En el vestíbulo vieron el sombrero y el abrigo de Engelshausen, y en el salón encontraron a los Flesse que, con ayuda de la criada que había permanecido en el piso superior, se disponían a restablecer ligeramente el orden de los muebles.

Cuando entró en la estancia, el coronel se disculpó por haber vuelto y manifestó que buscaba a Engelshausen. Los Flesse se mostraron sorprendidos y dijeron que tampoco ellos lo habían visto. ¿No sería que ya se había marchado?

—Pero, ¿no se despidió de ti? —preguntó Flesse a su mujer.

La señora respondió que no lo recordaba. Y Gasparinetti opinó que, cuando tanta gente se marcha al mismo tiempo, no es en modo alguno indispensable despedirse personalmente.

—¿Cuándo hablaste, pues, por última vez con Engelshausen? —preguntó el coronel, volviéndose hacia su hija.

—Hace muy poco —respondió ésta.

—¿Y dónde fue? —preguntó el coronel.

—Aquí —dijo ella—, en una de estas habitaciones. No sé exactamente en cuál de ellas.

Se pusieron, pues, a recorrer los diversos cuartos; había algunas ventanas ya abiertas, otras continuaban cerradas, de manera que en las habitaciones de estas últimas el aire estaba colmado de humo de los cigarrillos y del olor del de la chimenea. Las velas, a medio consumir, mostraban una llama vacilante. La inquieta luz que lanzaban jugueteaba y se reflejaba en los cuadros pintados al óleo, en los que las figuras de los personajes retratados, que en su mayor parte llevaban blancos uniformes, parecían animadas de espectrales movimientos, como sofocadas en medio del humo. Gasparinetti continuaba hablando, como si fuera víctima de un nervioso acceso de locuacidad.

Por fin llegaron a un cuarto en el que las bujías ya se habían apagado. Todavía se percibía en el aire el olor de la cera quemada. Durante un instante permanecieron todos de pie, inmóviles, en las tinieblas saturadas de humo y de calor.

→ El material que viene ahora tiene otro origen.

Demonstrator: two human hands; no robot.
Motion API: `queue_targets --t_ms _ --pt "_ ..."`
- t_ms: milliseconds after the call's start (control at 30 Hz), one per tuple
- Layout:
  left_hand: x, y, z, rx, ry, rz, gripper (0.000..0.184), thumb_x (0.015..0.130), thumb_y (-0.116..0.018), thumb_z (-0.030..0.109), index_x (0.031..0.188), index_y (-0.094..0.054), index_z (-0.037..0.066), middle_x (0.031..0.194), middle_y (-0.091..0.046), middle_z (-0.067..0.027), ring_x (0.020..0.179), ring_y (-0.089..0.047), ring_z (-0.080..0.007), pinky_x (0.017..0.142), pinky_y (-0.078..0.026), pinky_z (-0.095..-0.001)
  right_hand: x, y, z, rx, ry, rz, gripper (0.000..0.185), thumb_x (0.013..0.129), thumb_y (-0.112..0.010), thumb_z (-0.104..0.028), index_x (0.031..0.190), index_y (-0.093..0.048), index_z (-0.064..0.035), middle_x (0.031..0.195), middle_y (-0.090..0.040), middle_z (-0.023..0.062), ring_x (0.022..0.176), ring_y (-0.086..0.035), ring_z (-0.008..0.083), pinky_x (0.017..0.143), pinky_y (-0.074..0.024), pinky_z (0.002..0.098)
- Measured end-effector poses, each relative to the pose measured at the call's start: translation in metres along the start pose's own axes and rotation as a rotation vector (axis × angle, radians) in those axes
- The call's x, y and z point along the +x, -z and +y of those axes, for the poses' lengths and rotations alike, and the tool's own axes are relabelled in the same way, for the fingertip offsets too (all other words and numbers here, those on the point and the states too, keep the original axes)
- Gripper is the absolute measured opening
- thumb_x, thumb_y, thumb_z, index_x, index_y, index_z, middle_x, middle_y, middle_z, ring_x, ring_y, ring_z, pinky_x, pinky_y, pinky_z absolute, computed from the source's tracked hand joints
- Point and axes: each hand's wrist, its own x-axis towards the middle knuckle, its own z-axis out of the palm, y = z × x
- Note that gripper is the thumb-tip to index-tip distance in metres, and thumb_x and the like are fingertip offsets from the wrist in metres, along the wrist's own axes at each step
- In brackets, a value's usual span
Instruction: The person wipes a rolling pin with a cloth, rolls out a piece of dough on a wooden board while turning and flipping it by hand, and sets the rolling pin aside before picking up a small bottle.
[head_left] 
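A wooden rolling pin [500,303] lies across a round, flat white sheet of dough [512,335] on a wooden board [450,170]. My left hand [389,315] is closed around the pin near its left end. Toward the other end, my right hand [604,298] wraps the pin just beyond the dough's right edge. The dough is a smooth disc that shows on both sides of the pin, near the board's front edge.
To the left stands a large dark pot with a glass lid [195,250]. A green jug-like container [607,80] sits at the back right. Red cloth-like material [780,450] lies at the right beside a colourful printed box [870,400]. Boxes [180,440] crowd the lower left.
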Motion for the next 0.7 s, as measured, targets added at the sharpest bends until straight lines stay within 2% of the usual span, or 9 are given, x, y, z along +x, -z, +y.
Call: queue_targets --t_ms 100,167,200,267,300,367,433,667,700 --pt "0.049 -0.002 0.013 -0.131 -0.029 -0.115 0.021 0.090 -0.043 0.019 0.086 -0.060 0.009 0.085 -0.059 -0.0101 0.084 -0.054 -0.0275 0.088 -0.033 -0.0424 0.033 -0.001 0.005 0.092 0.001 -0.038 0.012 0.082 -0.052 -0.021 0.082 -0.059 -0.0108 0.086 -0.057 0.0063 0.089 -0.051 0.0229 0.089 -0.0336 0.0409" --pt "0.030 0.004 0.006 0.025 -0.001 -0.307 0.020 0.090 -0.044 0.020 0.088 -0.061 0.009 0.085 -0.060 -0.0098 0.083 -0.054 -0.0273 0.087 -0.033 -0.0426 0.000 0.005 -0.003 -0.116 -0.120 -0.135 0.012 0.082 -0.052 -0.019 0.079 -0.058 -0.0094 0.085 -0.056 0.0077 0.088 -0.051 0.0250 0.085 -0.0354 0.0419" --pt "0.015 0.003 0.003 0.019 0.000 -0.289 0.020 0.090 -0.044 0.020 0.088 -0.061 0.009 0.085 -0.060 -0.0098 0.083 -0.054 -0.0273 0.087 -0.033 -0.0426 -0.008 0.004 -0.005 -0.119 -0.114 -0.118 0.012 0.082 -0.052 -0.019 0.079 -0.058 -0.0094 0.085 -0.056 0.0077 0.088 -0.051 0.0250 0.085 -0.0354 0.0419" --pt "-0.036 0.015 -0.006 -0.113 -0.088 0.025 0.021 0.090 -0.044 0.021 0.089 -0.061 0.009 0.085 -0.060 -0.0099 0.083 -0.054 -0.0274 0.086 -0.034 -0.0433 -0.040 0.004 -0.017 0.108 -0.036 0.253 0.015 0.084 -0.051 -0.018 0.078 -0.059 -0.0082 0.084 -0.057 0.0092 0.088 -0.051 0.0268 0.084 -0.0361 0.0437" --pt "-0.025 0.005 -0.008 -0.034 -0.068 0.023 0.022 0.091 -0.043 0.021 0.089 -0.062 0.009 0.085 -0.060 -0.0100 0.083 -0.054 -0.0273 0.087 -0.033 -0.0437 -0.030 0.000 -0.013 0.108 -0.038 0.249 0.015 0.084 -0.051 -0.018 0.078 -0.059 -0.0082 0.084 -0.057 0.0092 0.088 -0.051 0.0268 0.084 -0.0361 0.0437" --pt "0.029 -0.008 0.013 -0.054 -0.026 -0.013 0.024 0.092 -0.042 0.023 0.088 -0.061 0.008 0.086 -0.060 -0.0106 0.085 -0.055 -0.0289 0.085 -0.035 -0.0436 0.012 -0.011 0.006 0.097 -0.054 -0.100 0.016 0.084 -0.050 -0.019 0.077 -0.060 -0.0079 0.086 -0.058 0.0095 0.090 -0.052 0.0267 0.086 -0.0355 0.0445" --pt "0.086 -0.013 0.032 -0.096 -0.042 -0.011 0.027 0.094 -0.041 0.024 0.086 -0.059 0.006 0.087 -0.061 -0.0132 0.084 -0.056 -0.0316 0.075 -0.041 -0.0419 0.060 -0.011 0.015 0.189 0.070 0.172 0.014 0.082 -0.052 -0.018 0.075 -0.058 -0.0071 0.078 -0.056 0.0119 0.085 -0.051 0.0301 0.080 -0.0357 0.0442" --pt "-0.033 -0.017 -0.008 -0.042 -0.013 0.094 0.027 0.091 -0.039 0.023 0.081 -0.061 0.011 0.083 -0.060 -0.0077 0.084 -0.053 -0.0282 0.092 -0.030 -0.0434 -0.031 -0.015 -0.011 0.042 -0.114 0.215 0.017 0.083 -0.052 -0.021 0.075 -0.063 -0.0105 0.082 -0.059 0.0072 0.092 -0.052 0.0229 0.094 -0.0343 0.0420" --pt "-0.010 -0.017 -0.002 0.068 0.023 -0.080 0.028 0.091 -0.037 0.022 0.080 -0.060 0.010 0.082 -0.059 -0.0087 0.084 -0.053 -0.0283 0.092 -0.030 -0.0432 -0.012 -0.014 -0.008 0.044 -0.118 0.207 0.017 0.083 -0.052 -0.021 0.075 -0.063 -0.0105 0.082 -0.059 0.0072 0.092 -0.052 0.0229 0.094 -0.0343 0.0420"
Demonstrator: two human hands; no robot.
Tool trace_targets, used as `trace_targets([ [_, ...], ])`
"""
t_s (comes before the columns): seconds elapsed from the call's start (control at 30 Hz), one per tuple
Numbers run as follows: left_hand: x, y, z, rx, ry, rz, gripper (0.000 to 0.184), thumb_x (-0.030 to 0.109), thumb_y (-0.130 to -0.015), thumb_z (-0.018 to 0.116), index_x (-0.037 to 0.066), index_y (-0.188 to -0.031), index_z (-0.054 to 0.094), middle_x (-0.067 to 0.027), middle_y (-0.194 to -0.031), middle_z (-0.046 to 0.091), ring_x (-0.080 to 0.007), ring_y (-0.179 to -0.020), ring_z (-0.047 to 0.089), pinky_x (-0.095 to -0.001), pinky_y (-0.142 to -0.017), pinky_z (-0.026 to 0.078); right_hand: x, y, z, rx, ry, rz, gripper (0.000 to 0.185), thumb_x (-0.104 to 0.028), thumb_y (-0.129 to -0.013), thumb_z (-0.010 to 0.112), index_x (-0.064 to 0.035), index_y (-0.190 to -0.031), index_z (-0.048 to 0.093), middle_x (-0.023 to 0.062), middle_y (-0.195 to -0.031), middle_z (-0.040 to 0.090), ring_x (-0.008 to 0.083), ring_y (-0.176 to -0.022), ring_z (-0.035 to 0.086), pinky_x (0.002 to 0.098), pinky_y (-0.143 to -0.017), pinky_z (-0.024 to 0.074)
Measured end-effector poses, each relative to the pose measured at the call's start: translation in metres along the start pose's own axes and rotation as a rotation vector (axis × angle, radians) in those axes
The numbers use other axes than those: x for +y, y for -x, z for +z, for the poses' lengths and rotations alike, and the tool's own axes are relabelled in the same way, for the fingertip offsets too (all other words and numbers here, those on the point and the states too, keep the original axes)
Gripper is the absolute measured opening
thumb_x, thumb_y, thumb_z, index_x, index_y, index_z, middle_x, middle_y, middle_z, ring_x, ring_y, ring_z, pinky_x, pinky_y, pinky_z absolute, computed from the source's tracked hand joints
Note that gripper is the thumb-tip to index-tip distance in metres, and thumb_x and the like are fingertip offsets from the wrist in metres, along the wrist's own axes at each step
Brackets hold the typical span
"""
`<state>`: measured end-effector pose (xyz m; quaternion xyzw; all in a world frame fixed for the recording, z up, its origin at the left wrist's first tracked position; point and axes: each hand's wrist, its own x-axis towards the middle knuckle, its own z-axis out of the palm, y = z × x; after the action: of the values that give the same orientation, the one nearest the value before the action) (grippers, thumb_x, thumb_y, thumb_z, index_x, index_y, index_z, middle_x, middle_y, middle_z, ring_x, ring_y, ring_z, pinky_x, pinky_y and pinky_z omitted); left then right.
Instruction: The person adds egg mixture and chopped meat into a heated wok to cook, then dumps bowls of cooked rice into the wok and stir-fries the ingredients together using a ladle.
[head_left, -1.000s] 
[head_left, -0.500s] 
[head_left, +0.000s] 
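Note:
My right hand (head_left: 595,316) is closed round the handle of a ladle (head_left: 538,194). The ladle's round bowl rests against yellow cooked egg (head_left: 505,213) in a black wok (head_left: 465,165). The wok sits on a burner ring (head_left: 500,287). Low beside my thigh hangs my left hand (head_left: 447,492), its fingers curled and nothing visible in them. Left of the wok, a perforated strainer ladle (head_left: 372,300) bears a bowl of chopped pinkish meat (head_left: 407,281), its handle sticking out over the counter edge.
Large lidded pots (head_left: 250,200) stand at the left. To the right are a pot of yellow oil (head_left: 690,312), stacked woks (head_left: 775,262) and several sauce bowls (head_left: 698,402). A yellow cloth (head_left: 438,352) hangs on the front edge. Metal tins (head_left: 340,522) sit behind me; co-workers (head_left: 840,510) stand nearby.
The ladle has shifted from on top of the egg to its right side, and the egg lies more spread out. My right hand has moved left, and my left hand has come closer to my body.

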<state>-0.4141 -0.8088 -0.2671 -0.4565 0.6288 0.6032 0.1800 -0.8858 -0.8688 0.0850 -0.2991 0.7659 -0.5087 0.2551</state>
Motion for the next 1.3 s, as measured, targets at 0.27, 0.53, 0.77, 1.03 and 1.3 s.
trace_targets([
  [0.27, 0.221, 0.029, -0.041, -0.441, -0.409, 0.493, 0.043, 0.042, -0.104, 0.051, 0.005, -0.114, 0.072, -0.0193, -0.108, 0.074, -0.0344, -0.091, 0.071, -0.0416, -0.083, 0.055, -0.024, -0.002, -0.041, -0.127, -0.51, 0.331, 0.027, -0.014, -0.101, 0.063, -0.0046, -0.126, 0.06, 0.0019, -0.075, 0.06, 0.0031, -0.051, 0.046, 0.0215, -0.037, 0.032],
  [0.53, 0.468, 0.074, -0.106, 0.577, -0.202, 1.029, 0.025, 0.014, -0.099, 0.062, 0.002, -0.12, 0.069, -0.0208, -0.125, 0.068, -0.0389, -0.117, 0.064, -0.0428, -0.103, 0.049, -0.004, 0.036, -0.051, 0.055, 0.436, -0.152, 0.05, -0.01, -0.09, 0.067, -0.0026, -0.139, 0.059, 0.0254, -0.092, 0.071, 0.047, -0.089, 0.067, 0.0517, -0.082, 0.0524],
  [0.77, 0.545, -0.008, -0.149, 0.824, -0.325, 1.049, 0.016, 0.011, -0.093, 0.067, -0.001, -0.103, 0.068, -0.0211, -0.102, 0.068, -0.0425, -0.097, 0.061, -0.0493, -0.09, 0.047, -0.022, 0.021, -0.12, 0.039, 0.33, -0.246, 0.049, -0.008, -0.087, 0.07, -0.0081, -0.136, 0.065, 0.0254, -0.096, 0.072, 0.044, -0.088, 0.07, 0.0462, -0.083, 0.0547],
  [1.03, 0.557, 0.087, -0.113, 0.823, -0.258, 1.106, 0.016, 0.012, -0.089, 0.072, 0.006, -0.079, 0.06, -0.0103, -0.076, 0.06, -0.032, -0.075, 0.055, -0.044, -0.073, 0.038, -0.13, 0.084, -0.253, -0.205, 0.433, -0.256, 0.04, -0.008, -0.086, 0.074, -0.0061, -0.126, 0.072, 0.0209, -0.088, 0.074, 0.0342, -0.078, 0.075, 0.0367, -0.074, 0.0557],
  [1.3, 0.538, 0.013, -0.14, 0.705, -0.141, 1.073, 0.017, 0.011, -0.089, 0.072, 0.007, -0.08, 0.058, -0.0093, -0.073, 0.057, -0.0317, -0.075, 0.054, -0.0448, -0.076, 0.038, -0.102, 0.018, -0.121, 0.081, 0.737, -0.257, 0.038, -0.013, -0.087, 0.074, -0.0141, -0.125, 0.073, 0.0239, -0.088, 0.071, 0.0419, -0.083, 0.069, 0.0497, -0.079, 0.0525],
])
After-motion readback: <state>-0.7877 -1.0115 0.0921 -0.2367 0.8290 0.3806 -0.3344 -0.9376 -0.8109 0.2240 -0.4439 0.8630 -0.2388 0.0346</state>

Luego Flesse hizo girar la llave de la luz. La habitación estaba tapizada con brocado rojo, las paredes, cubiertas de cuadros y los muebles adornados con abanicos de marfil y miniaturas. En una vitrina se exhibía porcelana pintada. Las cortinas de la ventana estaban corridas, lo cual producía la impresión de que todo aquel cuarto estuviera forrado. Un biombo de pulida madera de palisandro, en el que se veían grabados de cobre coloreados, estaba extendido en el centro de la habitación.

Sobre la mesa, entre algunas copas vacías, una bombonera, ceniceros de plata y diversos objetos, se veía una botella de
chartreuse.
A los pies del diván tapizado de seda, desplomado en el suelo y en una posición que hacía parecer extrañamente informe el cuerpo, yacía Engelshausen.

3

A primera vista parecía tendido de espaldas, pues su rostro miraba hacia el techo. Pero un examen más atento revelaba que se encontraría boca abajo si aquel rostro no hubiera estado dirigido precisamente hacia arriba. Miraba, de manera absolutamente insólita y desconcertante, por encima de la espalda, con cuya posición la cabeza no encajaba de ningún modo. También de manera inquietante los brazos estaban doblados por debajo del cuerpo y las piernas parecían indolentemente recogidas y, por así decirlo, puestas al azar, de suerte que el conjunto ya no guardaba ninguna relación con el aspecto normal de la figura humana. El pantalón estaba tan arremangado en una de las piernas que, más allá de la media, dejaba ver un trozo de piel. El cuerpo yacía en una inmovilidad absoluta.